◆ What to do ◆
Using the data beneath this instruction, retype only the lines from the one that contains "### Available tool" down to the one that contains "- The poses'", both included, exactly as they appear.

◆ Items listed in a dataset ◆
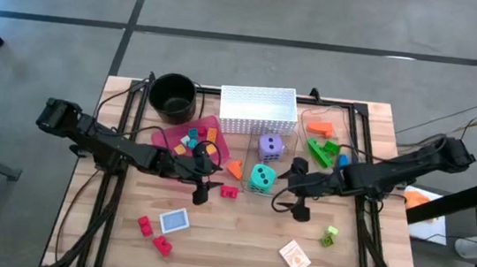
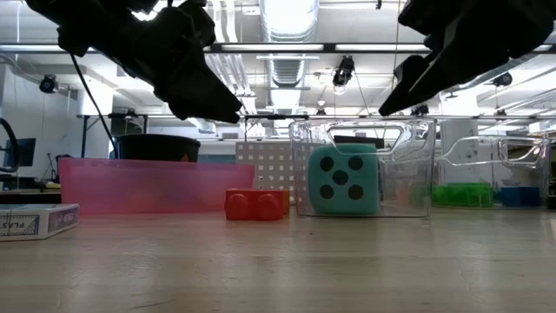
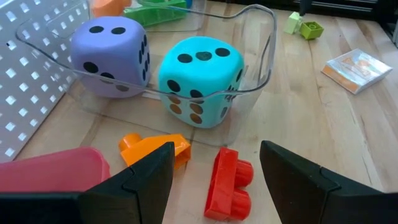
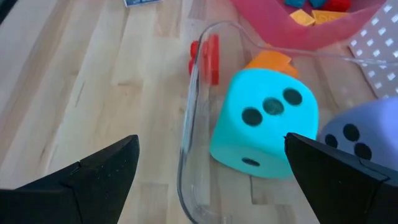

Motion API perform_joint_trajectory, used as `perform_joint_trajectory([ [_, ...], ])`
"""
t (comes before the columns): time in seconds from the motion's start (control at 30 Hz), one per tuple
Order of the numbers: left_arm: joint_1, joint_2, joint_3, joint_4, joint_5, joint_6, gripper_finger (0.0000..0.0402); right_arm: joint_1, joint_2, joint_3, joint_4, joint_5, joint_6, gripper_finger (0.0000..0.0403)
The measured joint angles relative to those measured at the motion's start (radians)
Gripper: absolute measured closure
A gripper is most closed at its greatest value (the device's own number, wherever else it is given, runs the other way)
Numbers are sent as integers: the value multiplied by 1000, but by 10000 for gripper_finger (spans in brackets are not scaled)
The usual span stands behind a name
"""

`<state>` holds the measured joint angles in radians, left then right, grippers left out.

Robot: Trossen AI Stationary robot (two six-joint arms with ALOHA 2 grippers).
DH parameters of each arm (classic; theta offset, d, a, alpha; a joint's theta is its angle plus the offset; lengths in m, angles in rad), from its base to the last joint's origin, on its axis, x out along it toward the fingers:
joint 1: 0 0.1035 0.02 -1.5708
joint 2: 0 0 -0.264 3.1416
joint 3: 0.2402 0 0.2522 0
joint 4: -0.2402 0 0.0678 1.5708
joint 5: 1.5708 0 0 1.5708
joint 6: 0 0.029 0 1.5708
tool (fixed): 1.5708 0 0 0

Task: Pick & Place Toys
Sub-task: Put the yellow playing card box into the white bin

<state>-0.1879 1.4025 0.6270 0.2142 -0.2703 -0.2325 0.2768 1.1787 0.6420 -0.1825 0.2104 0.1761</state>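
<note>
A clear bin (image 1: 255, 187) in the table's middle holds a teal die (image 3: 199, 81) and a purple die (image 3: 111, 55). Just outside its near-left wall, a red brick (image 3: 229, 183) and an orange brick (image 3: 155, 148) lie on the wood. My left gripper (image 3: 214, 180) hovers open above the red brick, its fingers on either side of it in the wrist view, clear of the table (image 2: 228, 111). My right gripper (image 4: 211, 171) hangs open above the bin's near wall, beside the teal die (image 4: 264, 121), raised as well (image 2: 388, 106).
A pink tray (image 1: 167, 139) with small bricks, a white perforated basket (image 1: 259, 109) and a black pot (image 1: 173, 94) stand at the back. A second clear bin (image 1: 322, 138) holds green and orange pieces. Red bricks (image 1: 152, 234), a blue card (image 1: 174, 221), an orange card (image 1: 295, 257) and a green brick (image 1: 329, 236) lie nearer the front.
</note>
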Motion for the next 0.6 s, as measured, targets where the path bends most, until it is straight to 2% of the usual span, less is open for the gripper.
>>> perform_joint_trajectory([
  [0.13,0,0,0,0,0,-1,159,0,28,38,-14,-10,-1,5],
  [0.23,0,0,0,-1,0,-1,159,0,27,85,-103,-90,14,5],
  [0.4,0,0,0,-2,0,-1,159,33,24,124,-231,-257,147,5],
  [0.6,1,0,0,-4,0,-3,159,142,24,123,-233,-263,361,5],
])
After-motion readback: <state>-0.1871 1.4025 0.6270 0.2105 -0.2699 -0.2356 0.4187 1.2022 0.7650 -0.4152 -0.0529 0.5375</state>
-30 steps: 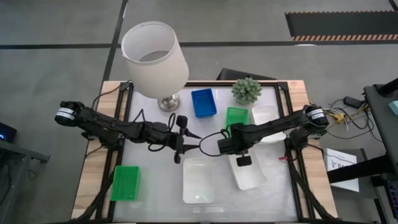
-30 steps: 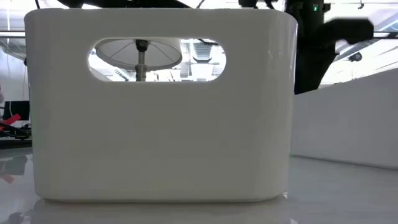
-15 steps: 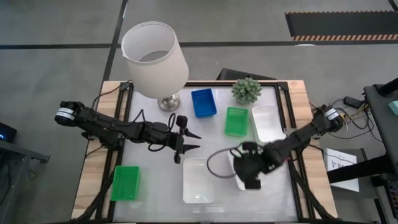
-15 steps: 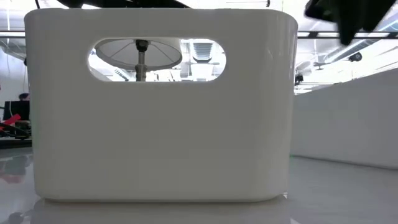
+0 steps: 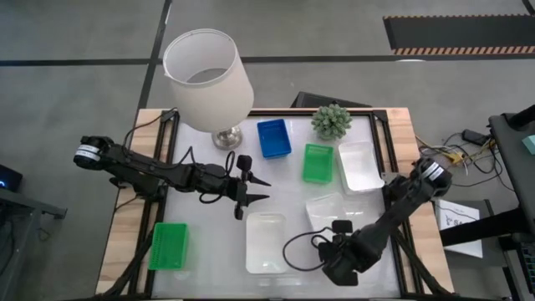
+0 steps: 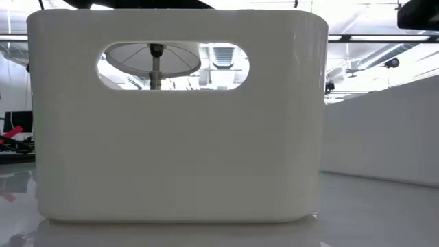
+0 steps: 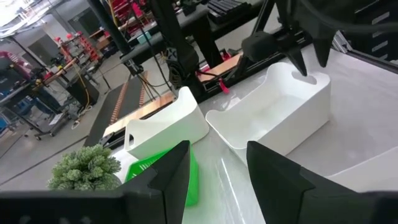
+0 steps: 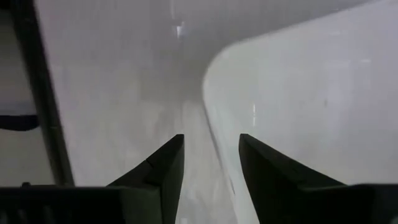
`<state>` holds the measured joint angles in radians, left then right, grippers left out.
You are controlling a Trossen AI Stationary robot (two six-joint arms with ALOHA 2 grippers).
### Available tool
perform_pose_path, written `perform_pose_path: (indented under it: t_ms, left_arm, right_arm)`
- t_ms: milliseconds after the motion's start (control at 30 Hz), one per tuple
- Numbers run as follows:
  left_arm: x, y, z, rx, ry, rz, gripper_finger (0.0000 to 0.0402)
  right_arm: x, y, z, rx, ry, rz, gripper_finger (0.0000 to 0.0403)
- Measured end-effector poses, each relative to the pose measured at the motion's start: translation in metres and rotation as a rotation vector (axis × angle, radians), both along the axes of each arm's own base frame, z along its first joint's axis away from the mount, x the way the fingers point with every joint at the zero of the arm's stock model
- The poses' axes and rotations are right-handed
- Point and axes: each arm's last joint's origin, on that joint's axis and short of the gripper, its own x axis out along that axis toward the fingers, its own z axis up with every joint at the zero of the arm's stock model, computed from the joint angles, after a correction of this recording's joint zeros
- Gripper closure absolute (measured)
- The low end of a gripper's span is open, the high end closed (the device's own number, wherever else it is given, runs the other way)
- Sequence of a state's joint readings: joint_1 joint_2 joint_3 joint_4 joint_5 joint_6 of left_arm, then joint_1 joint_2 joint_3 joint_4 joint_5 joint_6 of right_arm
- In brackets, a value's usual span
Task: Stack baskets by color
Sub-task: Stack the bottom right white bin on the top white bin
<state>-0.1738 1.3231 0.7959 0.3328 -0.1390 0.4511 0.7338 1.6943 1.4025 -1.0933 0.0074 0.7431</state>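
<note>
Three white baskets lie flat on the table: one at the near middle point(image 5: 266, 242), one right of centre point(image 5: 326, 209), one at the right point(image 5: 359, 165). Two green baskets point(image 5: 318, 163) point(image 5: 169, 245) and a blue one point(image 5: 273, 138) also rest on their bottoms. My right gripper point(image 5: 337, 261) hangs open near the near edge, pointing down; in its wrist view point(image 8: 210, 167) a white basket's rounded corner point(image 8: 298, 93) lies below the fingers, apart from them. My left gripper point(image 5: 266, 189) waits open and level over the table's middle.
A white lampshade on a metal foot point(image 5: 209, 79) stands at the far left and a small potted plant point(image 5: 332, 121) at the far middle. One white basket point(image 6: 178, 123) fills the low view. Black frame rails run along both table sides.
My right arm has swung from over the table's middle toward the near edge, passing over the white basket right of centre, which now lies uncovered on the table. The wrist has turned as it went.
</note>
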Motion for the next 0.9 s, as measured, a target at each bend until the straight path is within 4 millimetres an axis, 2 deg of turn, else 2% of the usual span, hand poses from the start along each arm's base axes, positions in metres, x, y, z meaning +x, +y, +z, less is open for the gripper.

◆ Answer to the problem ◆
### Available tool
perform_pose_path, written `perform_pose_path: (indented under it: t_ms, left_arm, right_arm)`
- t_ms: milliseconds after the motion's start (control at 30 Hz), one per tuple
- Numbers run as follows:
  left_arm: x, y, z, rx, ry, rz, gripper_finger (0.0000 to 0.0402)
  right_arm: x, y, z, rx, ry, rz, gripper_finger (0.0000 to 0.0403)
- Measured end-effector poses, each relative to the pose measured at the motion's start: translation in metres and rotation as a rotation vector (axis × angle, radians), both along the axes of each arm's own base frame, z along its first joint's axis away from the mount, x the way the fingers point with every joint at the zero of the arm's stock model
- The poses' axes and rotations are right-handed

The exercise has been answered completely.